▸ **Task brief**:
Write out the records below from the first line through the line containing "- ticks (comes", leaving out any pictures.

▸ **The data**:
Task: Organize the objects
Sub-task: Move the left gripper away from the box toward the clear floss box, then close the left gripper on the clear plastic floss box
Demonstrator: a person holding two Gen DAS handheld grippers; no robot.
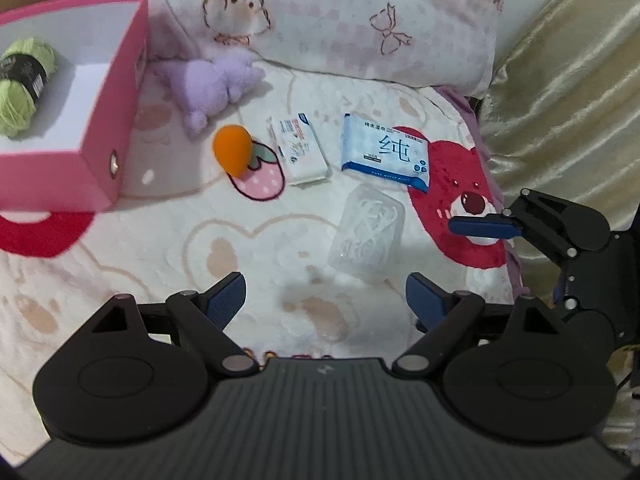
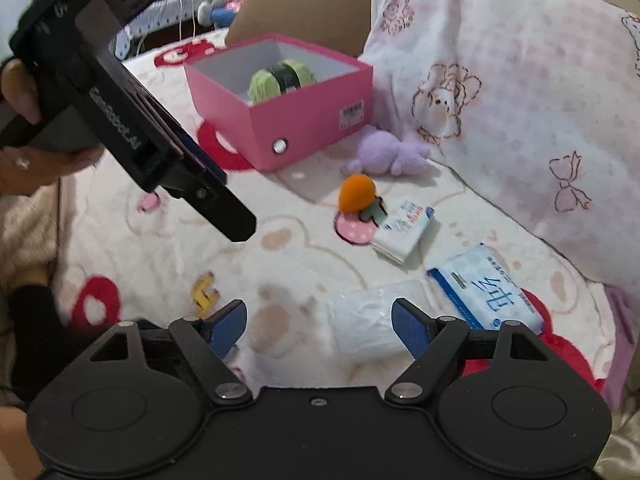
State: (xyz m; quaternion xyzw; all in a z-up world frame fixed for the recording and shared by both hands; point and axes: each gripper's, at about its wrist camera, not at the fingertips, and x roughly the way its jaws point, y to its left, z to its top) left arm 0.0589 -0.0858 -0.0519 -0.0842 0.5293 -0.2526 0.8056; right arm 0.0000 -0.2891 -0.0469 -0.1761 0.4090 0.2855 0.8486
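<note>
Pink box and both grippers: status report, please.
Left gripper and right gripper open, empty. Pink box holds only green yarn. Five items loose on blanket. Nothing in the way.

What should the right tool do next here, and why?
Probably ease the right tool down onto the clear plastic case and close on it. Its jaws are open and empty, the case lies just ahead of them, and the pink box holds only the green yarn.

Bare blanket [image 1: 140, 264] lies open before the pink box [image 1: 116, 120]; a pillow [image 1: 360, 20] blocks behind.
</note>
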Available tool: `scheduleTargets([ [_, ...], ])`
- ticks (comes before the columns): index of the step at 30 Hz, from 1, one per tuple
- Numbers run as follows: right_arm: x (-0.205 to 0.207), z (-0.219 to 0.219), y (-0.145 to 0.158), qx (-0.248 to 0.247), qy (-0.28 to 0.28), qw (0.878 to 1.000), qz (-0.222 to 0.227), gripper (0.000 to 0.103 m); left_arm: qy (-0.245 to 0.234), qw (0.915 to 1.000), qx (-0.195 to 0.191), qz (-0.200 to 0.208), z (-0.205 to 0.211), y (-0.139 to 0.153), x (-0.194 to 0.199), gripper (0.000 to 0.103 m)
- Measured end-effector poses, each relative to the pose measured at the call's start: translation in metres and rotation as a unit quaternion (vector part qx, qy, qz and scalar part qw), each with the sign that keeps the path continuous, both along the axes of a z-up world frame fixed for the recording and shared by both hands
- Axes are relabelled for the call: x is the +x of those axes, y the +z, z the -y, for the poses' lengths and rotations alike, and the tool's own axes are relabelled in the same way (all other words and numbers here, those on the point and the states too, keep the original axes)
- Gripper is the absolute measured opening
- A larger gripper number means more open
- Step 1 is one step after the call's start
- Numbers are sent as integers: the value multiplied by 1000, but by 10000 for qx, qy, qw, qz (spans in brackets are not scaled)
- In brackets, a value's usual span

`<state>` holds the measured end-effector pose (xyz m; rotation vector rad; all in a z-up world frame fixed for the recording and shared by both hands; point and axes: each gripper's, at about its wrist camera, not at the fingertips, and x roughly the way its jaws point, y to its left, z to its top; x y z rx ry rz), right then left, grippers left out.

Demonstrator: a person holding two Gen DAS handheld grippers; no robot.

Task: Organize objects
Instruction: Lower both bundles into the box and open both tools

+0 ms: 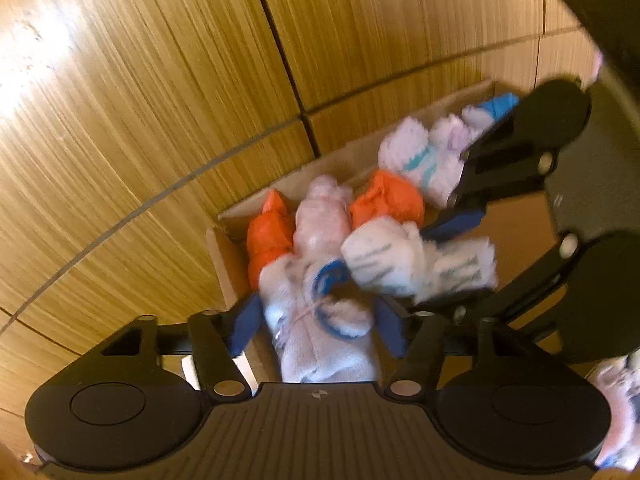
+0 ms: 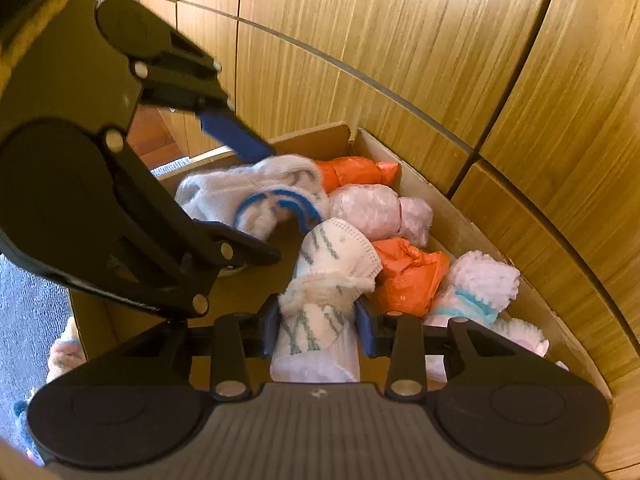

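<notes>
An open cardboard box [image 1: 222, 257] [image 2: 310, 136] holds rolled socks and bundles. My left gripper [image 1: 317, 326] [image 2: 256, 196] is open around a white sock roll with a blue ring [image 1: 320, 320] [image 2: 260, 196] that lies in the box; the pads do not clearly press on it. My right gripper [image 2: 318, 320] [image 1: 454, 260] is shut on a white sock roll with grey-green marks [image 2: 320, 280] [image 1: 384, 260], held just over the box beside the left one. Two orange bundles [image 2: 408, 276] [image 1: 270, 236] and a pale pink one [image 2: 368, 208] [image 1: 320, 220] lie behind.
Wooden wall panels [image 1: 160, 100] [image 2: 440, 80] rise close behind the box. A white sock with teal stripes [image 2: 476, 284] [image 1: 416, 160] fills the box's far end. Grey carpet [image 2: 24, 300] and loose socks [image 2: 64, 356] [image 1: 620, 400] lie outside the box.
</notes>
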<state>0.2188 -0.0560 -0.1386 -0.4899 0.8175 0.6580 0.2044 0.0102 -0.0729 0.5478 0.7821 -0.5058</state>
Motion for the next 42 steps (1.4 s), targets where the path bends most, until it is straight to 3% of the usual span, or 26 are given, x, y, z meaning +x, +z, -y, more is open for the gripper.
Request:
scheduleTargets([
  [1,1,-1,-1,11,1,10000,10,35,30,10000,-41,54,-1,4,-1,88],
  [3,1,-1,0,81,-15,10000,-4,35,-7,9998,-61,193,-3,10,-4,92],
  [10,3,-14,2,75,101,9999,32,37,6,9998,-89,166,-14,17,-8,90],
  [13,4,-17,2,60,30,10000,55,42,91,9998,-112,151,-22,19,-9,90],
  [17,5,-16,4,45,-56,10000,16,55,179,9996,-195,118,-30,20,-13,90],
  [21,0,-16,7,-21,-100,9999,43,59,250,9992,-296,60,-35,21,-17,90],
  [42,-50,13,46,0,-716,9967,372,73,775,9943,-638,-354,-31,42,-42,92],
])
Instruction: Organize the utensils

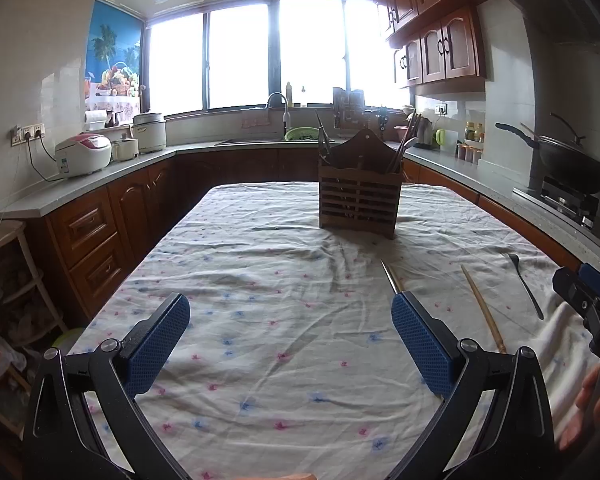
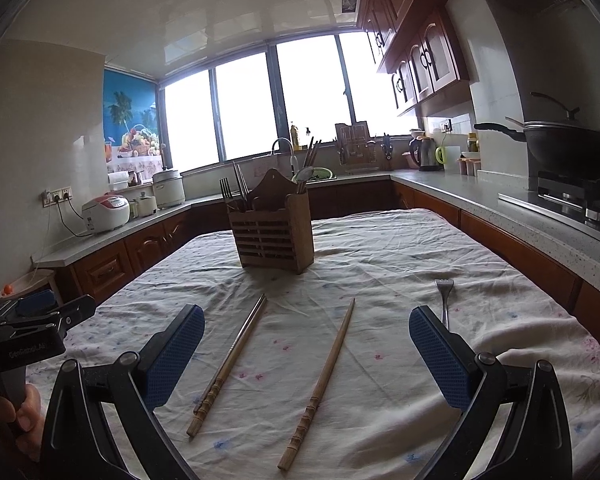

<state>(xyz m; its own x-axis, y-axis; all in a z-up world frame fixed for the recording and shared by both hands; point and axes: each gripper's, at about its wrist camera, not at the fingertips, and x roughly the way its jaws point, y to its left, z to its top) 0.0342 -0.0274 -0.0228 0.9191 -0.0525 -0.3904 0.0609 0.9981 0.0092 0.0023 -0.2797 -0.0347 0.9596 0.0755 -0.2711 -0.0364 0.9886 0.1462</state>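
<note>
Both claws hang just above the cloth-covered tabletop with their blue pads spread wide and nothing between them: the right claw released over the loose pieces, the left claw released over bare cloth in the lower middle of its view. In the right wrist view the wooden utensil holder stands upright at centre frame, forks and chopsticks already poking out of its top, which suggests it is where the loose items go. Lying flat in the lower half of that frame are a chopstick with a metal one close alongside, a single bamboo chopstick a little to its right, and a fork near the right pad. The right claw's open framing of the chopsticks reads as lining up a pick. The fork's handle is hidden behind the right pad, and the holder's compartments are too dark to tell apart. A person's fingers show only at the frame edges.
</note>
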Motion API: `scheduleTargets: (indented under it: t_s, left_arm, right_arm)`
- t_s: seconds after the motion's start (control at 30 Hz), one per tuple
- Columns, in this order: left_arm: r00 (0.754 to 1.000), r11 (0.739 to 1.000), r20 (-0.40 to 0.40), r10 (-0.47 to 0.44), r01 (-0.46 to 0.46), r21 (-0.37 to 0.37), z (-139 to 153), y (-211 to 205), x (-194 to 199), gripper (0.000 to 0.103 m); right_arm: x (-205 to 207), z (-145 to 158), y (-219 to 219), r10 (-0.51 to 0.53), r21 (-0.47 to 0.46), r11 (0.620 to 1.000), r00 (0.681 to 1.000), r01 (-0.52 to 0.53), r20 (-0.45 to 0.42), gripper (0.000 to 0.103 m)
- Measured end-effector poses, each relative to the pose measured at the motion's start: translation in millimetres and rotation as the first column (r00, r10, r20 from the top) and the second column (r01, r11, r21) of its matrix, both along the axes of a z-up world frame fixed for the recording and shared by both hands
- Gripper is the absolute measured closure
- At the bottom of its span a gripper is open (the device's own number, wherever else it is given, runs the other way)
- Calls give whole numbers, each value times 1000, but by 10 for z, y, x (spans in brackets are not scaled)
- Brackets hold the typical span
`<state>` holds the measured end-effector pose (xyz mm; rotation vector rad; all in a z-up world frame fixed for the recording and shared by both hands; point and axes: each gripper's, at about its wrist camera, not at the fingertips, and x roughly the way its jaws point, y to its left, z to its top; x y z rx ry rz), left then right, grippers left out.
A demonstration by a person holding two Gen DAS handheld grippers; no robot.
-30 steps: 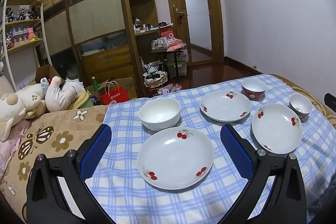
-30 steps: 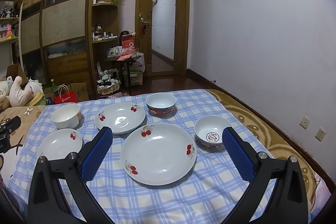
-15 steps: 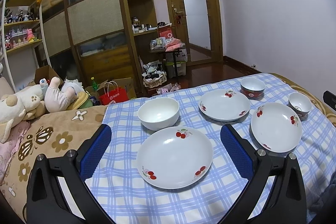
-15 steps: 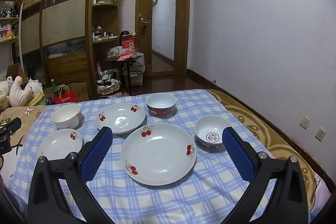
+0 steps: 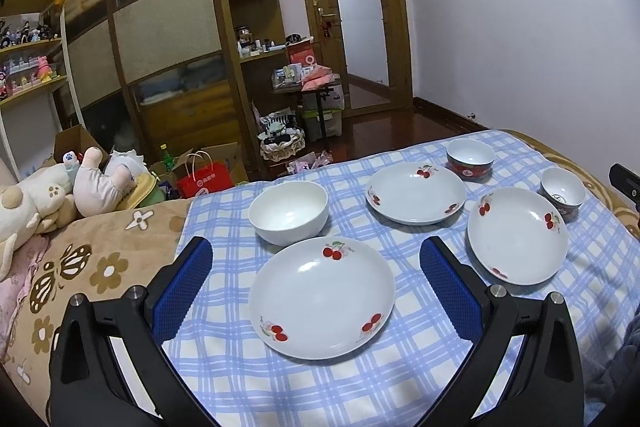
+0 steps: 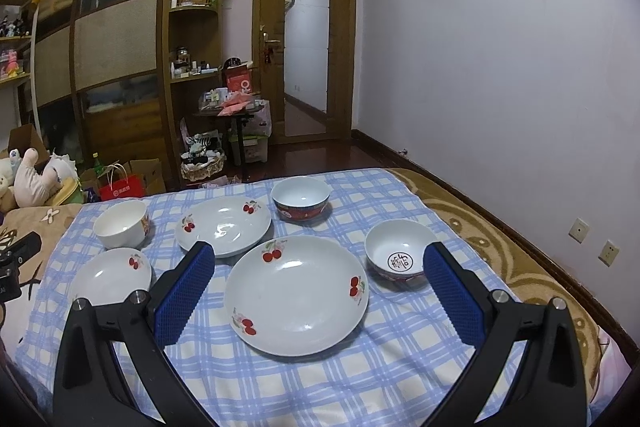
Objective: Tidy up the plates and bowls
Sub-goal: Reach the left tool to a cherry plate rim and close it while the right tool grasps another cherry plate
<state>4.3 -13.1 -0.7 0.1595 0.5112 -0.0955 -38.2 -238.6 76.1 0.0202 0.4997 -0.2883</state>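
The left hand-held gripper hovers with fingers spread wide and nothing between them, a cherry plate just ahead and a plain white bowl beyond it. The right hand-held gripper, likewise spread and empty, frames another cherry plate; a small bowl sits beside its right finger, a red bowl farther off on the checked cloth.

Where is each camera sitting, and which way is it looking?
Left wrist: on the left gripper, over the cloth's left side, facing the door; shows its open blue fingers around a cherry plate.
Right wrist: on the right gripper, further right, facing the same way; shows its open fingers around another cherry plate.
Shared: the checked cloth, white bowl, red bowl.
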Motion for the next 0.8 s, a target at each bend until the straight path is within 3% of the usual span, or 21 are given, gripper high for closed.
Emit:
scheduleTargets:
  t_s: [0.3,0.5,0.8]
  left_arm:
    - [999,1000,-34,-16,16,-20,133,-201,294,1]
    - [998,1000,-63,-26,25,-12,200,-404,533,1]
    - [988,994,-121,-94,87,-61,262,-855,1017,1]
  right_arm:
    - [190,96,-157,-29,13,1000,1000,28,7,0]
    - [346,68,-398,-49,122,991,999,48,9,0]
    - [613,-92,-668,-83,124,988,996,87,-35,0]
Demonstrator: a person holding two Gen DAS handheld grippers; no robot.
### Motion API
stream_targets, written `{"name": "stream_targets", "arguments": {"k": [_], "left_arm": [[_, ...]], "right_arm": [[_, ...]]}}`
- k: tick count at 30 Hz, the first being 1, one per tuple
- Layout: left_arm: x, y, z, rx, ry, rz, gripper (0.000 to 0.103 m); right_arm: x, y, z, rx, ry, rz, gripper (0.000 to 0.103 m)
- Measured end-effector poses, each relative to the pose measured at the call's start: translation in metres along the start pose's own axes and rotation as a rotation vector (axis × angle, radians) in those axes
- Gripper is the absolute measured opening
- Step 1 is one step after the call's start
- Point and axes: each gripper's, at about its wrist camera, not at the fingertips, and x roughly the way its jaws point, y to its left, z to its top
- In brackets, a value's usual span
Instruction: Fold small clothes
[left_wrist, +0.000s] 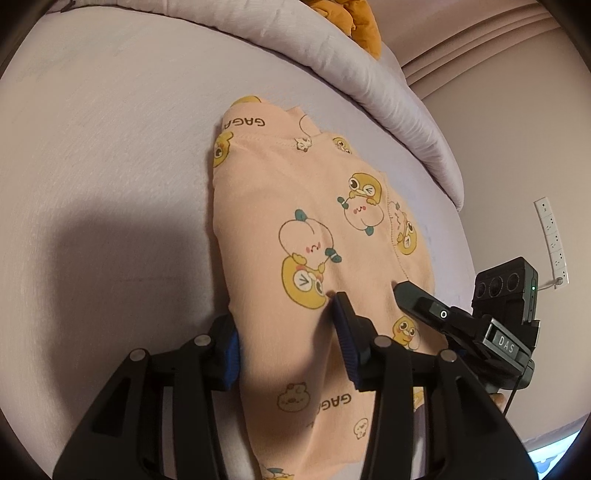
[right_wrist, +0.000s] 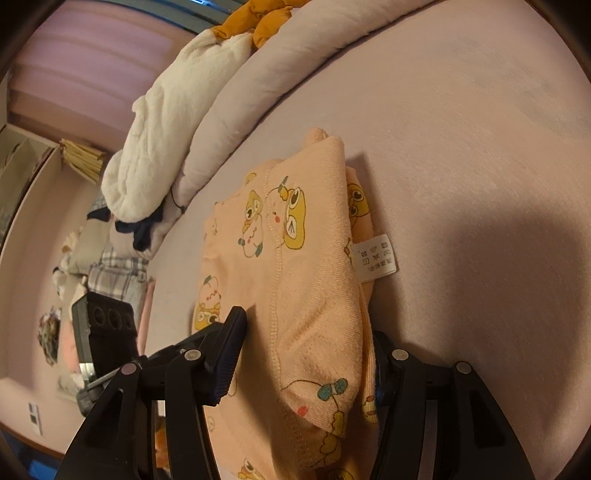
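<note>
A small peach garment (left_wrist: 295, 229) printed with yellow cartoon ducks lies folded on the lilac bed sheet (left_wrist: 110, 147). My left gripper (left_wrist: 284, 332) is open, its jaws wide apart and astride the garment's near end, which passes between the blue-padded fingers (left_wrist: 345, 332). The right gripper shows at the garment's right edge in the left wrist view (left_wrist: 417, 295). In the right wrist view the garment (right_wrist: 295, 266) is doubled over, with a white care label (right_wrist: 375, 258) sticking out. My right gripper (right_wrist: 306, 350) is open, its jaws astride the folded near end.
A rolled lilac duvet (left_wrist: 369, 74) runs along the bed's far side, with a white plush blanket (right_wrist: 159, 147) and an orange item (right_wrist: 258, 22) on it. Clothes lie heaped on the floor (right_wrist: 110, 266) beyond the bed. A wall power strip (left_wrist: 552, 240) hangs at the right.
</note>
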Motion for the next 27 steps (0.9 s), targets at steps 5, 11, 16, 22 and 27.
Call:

▸ **Task output**:
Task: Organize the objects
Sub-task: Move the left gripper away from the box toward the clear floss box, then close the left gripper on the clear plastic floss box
Demonstrator: a person holding two Gen DAS handheld grippers; no robot.
State: (xyz m; quaternion xyzw; all in a z-up world frame fixed for the recording and shared by both hands; point and axes: each gripper's, at about its wrist camera, not at the fingertips, and x roughly the way its jaws point, y to its left, z to its top) left arm 0.0589 -0.0858 -0.0519 -0.0842 0.5293 -0.2526 0.8056; right arm 0.0000 -0.2891 -0.0469 -0.1761 0.4090 0.2855 0.8486
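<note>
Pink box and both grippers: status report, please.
Left gripper and right gripper open, empty. Pink box holds only green yarn. Five items loose on blanket. Nothing in the way.

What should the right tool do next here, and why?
Probably ease the right tool down onto the clear plastic case and close on it. Its jaws are open and empty, the case lies just ahead of them, and the pink box holds only the green yarn.

Bare blanket [image 1: 140, 264] lies open before the pink box [image 1: 116, 120]; a pillow [image 1: 360, 20] blocks behind.
</note>
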Available tool: `scheduleTargets([ [_, ...], ])`
- ticks (comes before the columns): index of the step at 30 Hz, from 1, one per tuple

No further output is required for this exercise.